• _Problem to work on_: Every line of the records that holds the word "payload" should be copied.
(Provided data Opens)
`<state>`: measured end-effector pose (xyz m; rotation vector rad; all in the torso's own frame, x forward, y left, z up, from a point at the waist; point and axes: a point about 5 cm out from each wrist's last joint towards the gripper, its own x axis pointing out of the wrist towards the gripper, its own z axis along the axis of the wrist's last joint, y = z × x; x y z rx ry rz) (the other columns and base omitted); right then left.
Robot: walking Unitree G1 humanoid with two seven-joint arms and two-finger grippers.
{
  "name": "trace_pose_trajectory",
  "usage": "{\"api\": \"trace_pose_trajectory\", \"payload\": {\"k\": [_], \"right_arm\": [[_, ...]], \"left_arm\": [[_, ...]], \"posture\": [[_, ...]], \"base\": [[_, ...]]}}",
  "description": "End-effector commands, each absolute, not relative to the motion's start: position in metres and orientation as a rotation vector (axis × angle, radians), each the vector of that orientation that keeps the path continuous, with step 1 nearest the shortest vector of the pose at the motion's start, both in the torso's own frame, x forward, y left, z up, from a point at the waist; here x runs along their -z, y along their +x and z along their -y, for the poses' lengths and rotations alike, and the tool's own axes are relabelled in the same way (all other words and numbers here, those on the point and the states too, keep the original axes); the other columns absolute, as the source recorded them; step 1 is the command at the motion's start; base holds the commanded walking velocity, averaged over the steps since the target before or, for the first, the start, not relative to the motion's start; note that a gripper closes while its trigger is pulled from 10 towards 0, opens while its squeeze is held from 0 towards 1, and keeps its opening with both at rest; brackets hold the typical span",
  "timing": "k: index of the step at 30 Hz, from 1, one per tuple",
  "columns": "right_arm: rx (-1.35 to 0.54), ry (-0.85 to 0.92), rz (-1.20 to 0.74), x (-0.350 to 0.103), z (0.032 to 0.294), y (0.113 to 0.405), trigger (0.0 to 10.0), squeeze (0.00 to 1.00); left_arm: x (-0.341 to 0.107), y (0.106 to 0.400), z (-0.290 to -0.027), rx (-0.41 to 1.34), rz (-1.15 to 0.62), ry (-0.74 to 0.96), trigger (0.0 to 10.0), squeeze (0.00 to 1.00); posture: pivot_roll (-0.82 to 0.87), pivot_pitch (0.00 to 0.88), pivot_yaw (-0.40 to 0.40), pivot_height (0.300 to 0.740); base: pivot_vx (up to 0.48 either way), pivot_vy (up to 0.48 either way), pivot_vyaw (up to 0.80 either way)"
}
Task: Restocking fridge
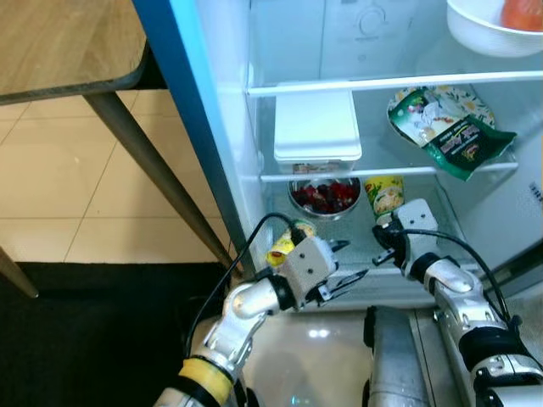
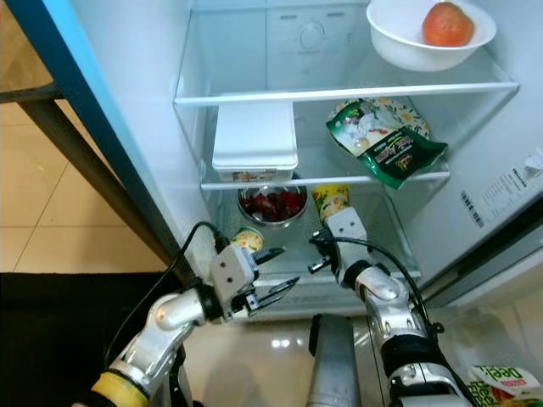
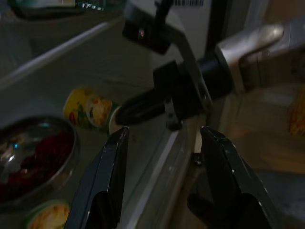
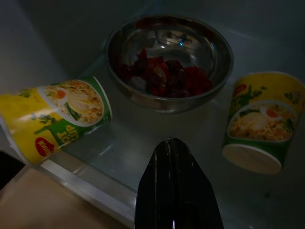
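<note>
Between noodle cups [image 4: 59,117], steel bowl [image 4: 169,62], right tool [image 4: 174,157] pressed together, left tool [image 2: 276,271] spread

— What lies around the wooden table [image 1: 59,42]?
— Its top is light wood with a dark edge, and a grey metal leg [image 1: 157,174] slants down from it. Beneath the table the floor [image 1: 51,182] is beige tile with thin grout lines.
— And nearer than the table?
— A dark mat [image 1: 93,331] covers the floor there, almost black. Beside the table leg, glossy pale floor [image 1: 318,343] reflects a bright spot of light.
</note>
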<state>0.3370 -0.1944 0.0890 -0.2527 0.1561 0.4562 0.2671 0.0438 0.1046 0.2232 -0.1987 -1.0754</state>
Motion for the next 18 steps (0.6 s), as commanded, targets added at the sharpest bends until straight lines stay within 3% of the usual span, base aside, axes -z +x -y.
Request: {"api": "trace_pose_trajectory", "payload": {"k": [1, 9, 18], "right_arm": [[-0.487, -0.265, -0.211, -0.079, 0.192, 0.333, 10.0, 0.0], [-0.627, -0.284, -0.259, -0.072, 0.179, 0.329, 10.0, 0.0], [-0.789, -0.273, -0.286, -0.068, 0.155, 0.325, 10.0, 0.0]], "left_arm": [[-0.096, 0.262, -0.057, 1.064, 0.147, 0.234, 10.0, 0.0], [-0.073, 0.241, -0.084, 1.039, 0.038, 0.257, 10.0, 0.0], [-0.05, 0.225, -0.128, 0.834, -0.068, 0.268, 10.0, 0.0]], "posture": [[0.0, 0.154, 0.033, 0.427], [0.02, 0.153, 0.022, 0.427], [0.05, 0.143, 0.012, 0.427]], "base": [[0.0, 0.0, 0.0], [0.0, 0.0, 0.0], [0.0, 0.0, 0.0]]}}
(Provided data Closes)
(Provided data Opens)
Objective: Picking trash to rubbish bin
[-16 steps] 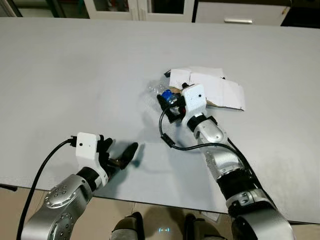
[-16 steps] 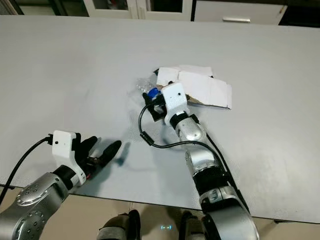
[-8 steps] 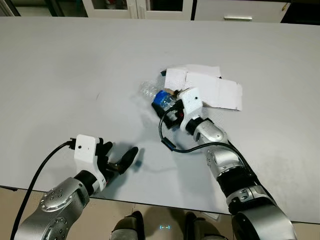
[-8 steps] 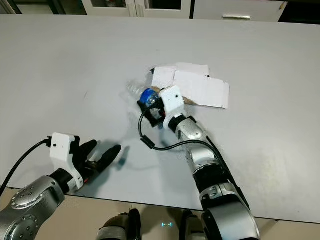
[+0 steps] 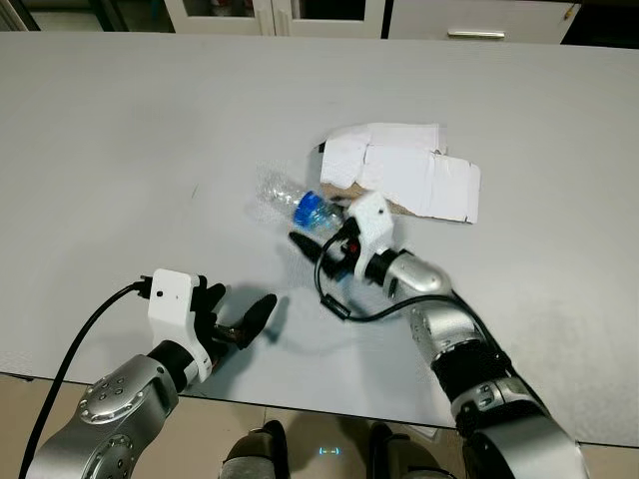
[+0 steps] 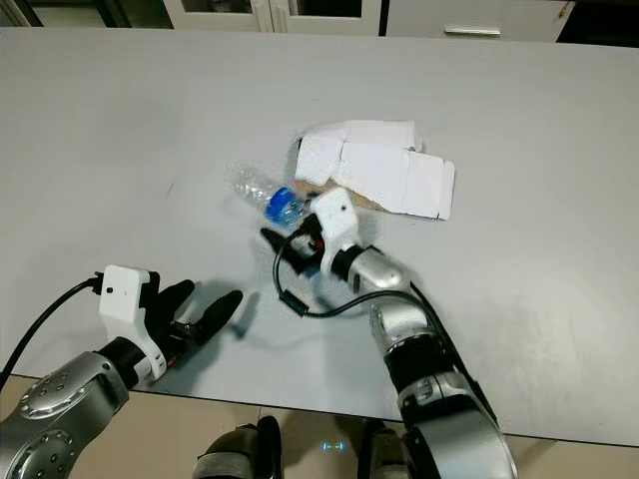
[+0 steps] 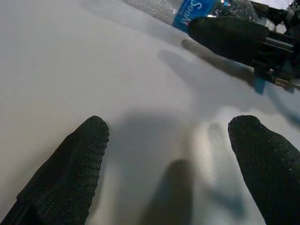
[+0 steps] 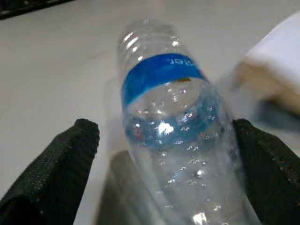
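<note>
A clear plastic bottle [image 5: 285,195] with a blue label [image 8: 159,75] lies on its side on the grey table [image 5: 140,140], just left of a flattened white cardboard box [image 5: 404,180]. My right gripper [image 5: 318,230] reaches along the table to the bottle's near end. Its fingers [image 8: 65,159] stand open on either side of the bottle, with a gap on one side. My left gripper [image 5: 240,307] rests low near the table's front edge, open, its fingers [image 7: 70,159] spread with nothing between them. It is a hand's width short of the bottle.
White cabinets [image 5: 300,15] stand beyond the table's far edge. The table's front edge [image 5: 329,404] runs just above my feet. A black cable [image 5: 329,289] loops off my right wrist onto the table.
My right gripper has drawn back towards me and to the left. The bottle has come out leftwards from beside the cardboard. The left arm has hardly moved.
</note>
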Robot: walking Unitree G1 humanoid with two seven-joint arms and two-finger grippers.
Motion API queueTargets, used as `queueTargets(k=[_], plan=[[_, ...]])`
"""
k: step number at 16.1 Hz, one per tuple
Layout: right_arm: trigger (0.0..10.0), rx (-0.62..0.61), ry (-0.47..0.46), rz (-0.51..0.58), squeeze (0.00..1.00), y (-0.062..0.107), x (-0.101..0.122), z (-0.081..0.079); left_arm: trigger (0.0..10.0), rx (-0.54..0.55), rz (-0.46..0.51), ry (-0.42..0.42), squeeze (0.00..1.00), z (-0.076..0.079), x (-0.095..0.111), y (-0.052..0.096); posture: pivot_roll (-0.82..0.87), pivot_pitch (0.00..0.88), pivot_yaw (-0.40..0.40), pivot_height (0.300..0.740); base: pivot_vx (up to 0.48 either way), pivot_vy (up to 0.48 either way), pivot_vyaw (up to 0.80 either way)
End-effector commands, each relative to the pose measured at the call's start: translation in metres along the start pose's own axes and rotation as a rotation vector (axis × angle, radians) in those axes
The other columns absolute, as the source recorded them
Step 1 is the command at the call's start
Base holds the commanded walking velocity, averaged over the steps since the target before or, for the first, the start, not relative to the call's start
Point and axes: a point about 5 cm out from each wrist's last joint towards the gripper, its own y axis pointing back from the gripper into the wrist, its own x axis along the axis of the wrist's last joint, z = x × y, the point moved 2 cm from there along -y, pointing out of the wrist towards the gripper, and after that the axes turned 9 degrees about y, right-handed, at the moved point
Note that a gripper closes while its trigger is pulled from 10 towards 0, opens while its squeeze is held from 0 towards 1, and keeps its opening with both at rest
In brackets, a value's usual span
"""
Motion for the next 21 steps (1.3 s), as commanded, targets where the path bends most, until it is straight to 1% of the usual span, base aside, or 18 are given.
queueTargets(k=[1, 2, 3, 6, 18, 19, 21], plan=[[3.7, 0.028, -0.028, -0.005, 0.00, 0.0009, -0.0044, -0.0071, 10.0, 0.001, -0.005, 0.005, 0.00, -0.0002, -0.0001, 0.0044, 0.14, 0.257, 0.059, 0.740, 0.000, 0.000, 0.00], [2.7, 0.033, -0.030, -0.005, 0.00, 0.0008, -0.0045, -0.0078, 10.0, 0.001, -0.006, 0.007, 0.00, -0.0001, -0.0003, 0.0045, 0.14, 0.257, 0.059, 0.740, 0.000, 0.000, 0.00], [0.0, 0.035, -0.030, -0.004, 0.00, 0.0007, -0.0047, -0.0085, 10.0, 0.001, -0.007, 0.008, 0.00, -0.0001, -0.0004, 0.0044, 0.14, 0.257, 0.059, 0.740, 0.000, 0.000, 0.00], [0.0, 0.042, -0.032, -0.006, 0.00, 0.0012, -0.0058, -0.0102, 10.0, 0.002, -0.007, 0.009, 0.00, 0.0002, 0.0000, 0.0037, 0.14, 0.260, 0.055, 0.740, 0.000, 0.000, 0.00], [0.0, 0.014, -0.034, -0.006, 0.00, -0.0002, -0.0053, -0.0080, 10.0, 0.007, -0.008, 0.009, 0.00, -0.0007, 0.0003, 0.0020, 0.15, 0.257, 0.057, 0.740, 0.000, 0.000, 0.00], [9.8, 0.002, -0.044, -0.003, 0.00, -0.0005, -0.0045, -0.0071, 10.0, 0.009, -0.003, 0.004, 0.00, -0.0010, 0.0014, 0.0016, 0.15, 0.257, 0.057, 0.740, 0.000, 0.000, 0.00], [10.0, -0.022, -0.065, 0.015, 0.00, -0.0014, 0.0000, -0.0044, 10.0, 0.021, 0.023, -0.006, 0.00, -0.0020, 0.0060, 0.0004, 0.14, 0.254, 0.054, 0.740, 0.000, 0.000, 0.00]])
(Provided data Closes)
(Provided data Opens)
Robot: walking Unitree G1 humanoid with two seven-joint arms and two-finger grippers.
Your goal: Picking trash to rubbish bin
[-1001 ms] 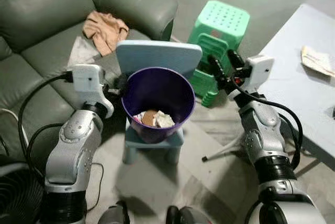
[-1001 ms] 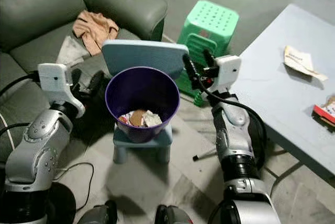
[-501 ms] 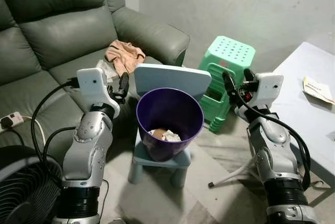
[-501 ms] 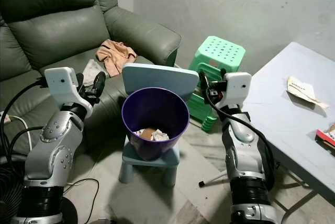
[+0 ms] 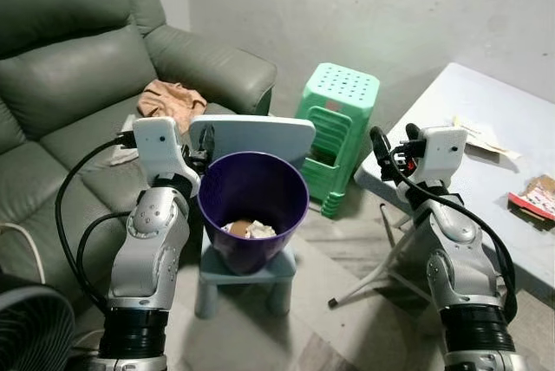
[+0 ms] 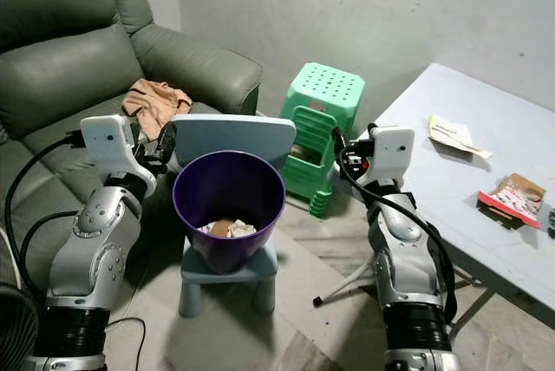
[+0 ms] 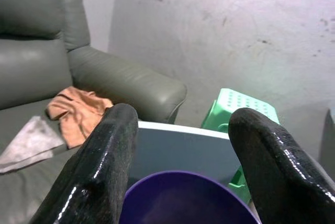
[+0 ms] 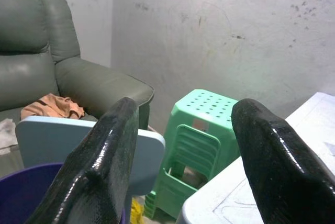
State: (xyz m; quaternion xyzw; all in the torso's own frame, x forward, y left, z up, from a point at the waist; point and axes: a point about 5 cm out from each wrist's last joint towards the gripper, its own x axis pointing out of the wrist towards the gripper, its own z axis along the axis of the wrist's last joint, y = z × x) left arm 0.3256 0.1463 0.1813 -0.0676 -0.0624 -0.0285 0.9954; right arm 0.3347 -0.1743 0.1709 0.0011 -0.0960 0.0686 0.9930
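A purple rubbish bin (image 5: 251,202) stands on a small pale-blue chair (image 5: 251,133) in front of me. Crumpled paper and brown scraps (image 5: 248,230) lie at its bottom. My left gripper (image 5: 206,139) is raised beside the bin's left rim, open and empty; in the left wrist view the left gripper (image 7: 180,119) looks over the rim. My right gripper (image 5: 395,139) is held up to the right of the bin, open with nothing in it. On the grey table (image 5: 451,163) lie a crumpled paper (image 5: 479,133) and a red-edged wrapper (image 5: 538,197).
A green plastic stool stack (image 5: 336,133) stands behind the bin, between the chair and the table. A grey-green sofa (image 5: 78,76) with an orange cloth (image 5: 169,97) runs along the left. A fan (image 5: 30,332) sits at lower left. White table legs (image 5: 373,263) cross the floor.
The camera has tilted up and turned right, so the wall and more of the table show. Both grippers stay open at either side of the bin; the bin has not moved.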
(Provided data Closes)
• _Answer area_:
  "usage": "{\"api\": \"trace_pose_trajectory\", \"payload\": {\"k\": [_], \"right_arm\": [[_, ...]], \"left_arm\": [[_, ...]], \"posture\": [[_, ...]], \"base\": [[_, ...]]}}",
Request: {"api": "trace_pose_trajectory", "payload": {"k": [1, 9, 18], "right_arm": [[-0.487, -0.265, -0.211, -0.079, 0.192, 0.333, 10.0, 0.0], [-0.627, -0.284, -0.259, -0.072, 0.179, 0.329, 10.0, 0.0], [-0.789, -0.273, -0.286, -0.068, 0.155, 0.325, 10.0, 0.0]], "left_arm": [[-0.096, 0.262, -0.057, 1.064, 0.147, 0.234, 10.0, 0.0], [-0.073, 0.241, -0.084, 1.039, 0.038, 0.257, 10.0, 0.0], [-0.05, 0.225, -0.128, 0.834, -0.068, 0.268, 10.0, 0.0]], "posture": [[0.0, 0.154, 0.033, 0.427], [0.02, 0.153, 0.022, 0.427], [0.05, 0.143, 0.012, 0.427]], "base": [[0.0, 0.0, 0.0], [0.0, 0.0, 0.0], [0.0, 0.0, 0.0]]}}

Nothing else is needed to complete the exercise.